The 5+ Levels of OK!


The 5+ Levels of OK!

There are multiple levels of texting the word 'okay!' Sit back and get ready to have your mind blown.

Context is a bitch when texting.  You try to make a joke and the next thing you know, your girlfriend has broken up with you and burned all your clothes on the front lawn.  Fortunately, I’m here to help you navigate through this web of confusion through lessons I’ve learned, and employed, over the last several years.

Something as simple as the word okay can convey so many meanings and it’s easy to drown in the depths of the OK sea.

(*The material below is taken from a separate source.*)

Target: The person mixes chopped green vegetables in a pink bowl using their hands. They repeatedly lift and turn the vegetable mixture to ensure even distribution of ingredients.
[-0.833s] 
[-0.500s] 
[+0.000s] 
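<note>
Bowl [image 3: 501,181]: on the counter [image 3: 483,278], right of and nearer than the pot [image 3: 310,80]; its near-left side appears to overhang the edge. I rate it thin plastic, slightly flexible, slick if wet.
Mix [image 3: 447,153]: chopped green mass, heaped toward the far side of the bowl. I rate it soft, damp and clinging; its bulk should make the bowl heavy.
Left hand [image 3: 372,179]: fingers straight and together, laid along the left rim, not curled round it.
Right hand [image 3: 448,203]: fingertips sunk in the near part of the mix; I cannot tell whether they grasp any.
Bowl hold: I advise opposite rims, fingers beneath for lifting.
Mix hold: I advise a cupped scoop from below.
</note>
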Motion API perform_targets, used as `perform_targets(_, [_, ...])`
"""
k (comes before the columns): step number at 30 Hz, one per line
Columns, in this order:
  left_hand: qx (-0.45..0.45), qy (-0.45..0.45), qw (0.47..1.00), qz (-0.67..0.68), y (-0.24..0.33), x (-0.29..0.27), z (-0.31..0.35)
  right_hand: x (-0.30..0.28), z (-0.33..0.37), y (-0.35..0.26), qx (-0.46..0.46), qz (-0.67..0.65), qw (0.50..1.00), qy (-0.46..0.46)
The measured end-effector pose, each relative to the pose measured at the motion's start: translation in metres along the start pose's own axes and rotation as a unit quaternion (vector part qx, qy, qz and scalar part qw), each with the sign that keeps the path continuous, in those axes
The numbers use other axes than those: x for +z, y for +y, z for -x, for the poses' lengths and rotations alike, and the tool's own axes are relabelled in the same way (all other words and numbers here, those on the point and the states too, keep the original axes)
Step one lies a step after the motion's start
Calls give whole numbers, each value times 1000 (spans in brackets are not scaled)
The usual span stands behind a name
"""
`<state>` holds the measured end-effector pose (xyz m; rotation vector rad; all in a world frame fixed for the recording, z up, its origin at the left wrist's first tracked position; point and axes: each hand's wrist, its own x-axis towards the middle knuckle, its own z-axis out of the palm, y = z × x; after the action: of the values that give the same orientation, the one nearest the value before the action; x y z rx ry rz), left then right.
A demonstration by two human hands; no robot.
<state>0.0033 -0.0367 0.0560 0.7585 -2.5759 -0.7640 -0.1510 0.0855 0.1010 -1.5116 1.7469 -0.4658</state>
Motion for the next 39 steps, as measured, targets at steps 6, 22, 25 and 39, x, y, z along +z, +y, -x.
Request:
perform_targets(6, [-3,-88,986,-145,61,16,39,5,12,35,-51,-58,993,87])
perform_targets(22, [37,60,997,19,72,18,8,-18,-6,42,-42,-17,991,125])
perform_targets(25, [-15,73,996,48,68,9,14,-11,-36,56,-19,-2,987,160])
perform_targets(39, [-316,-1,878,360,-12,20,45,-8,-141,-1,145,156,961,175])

There are more than 5 levels of okay, but I’m just going to list the top 5 in my book:

  1. K

    Definition: This one simple letter screams at the recipient.  It says “Fuck you, you fucking fuck!”  Whew, that’s a lot for one simple letter.
    Use: Use only when you’re totally pissed off.

  2. Ok

    Definition: I’m annoyed but not pissed off.  I need to use an additional letter to convey acceptance, but I’m not totally happy with it.  I’m going along so I don’t totally piss you off.
    Use: You want to convey ire, but you don’t want to commit to an argument.

  3. Okay

    Definition: Everything is cool.  I just have complete indifference to the question asked.  I’m not mad.  I’m not happy.  I just needed to reply and this word popped up on my suggested words reply list.
    Use: You don’t give a shit.  Things are good but you’re lazy.

  4. Okay!

    Definition: Hell yeah I want to go to dinner with you.  I get off work at 5:00pm.  Can we get a drink first?
    Use:  Things are going pretty well in your life and you need to celebrate with alcohol, a beautiful man/woman, and maybe a midget or two.

  5. Taco (emoji)

    Definition:  Everything is absolutely right about the question asked.  Life is good!  I’m probably getting laid.  The midgets already have the video camera set up and the bar has been stocked.
    Use:  Any question that invokes sexual connotation, gratuitous amounts of booze, a beach, or nachos.
    NOTE: nachos trump sex, beaches, or booze!  The only thing better than nachos is eating them while having sex.

I hope this helps clear up any confusion about the word K, Ok, Okay, Taco!